In the photo above, I am holding two small vials of liquid metal. The vial on the right contains gallium, an element that melts at 29.76° Celsius (85.57° Fahrenheit). The vial on the left is an alloy that contains gallium, indium, and tin, and melts at -20° Celsius (-4° Fahrenheit). (Both are available in our catalog.)

It looks interesting to me.
 
Somehow the idea of using liquid metal seems a little... strange maybe?

Off the hand, I know of three metals that are liquid at or slightly above room temp.

There is quicksilver: Toxic, highest vapor pressure found in metals, and a denger with some other metals. For example, put a drop of quicksilver on a piece of aluminium. Amalgamation will take place, a lens-shape of aluminium-quicksilver amalgam slowly sinking through the aluminium, with needle-shaped aluminium crystals forming on the other side. Needless to say, not good for your waterblock.

Then there's Rubidium. Reacts explosively with slightly moist air. Bad as well.
Same thing with Caesium.

These things all seem a tad dangerous to me.

Edit:
IndyJoe, those are some of the most dangerous alloys. Sodium and Potassium stay liquid at room temp if melted and mixed, but will react violently if dropped, which causes a dramatic increase in surface area. In the presence of oxidizers or CFCs the mix will detonate unpredictably.

Not nice either.
 
Mercury is also a metal that's liquid at a variety of temps, just has very toxic effects and is not fun to clean up when you spill it. Stupid dots everywhere! But since they say non-toxic and environmentally friendly, it can't be mercury.
 
Only a guess but it might be this stuff.
http://www1.mscdirect.com/CGI/NNPDFF?PMPAGE=1758


This one shows its content and specific heat:
http://www.flexbar.com/PDF/18_19.pdf

Edit: on second thought, it would kinda suck if your coolant solidified halfway through your heat exchanger. I dont have a solution for that.

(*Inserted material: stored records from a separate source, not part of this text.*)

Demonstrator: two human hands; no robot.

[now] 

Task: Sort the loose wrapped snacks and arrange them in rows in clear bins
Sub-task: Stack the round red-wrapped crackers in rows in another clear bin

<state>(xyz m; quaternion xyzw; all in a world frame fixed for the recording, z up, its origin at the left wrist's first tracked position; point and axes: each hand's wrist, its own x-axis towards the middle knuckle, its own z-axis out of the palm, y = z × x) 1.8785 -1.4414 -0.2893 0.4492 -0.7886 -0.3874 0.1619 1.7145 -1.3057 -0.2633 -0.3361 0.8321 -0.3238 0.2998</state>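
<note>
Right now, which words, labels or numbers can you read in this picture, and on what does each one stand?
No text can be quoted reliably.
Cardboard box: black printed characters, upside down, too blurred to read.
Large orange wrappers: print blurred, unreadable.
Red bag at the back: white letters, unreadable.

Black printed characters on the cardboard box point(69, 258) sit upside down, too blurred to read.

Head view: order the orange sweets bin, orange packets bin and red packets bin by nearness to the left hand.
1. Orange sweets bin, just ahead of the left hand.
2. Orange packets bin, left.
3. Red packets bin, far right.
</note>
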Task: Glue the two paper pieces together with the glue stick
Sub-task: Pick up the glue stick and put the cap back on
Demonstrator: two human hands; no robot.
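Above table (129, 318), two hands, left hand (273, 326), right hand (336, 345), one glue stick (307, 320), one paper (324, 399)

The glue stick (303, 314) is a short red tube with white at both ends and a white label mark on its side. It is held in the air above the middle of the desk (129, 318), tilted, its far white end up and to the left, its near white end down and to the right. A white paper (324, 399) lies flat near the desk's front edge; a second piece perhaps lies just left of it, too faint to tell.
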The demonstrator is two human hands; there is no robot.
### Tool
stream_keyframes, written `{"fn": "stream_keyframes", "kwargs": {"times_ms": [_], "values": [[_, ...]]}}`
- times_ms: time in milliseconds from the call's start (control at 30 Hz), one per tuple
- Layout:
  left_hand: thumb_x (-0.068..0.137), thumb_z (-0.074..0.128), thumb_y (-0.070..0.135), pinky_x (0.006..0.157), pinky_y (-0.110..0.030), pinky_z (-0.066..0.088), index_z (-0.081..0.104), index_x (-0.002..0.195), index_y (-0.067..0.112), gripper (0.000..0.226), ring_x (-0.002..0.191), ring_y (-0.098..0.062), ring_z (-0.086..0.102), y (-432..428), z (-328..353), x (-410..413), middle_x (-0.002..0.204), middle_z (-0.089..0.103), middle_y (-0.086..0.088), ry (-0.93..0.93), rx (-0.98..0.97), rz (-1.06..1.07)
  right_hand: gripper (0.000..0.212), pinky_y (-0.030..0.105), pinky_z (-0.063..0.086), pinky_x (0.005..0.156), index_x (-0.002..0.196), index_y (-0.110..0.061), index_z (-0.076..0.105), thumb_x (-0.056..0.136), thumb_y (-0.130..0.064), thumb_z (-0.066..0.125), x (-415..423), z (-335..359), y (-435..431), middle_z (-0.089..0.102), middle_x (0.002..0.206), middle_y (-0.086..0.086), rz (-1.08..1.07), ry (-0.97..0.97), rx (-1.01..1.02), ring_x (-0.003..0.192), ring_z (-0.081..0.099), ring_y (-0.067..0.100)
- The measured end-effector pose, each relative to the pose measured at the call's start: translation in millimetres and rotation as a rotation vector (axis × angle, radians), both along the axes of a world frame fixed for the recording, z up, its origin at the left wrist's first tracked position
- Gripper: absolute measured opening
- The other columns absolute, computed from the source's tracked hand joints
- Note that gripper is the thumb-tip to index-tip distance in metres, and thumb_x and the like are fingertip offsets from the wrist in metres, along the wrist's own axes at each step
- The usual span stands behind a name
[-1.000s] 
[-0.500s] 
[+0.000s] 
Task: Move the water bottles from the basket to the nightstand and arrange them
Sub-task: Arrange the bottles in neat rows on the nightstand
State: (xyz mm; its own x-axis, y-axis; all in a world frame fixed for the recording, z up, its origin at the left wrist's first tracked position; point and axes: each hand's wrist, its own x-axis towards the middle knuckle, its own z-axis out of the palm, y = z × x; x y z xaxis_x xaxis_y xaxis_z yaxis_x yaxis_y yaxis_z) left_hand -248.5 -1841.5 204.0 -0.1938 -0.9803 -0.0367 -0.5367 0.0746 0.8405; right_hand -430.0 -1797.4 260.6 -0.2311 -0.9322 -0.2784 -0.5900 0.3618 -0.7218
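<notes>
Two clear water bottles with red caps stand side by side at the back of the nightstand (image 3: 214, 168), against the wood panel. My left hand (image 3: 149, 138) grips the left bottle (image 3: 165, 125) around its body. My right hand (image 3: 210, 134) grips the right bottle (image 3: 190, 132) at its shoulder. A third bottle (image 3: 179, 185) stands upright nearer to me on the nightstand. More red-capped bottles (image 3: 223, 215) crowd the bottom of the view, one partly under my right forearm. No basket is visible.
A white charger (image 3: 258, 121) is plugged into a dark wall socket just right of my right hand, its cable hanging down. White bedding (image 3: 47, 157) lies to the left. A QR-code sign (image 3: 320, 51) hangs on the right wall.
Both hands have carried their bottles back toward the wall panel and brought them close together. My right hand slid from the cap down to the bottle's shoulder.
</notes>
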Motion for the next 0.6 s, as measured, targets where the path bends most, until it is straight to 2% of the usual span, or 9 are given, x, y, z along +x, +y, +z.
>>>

Personally I always wanted to get some of this stuff and mess around with it. ;)

I didnt read the application closely but the material they are using would have to be ferros (magnetic), in order for the 'pump' to work?
 
IndyJoe said:
Here is a link to some metals that are liquid.

It looks interesting to me.

Both of the materials you listed are extremely expensive.
 
I think there's very little chance this is actually a liquid metal,; as nothing fits the required temperature regime and is 'non-toxic'. My guess would be colloidal, or micro-encapsulated particles in water. Gotta be big enough that exerting force on them drags the liquid, so a metal chelate is probably out unless the concentration is very high.
 
I'm surprises no one has mentioned here that drivers in loudspeakers have been cooled in similar fashion for quite some time now...Ferrofluid cooling has been around for ages...

MD
 
MD_Willington said:
I'm surprises no one has mentioned here that drivers in loudspeakers have been cooled in similar fashion for quite some time now...Ferrofluid cooling has been around for ages...

MD

Yep, and the magnet on the speaker suspends the ferrous liquid in the voicecoil gap on its own- no need for encapsulation, etc. Unfortunately, it isn't very efficient, but in a loudspeaker, "noise" wouldn't be an issue so most of them use forced-air cooling. In a computer solution, I can see ferro-fluid being VERY useful. I think I have some experimentation to do.
 
I can hear it now

**In best Ahh-nuld voice**

My CPU is a neural-net processor, a lerning computer, cooled by the t-1000: Liquid Metal!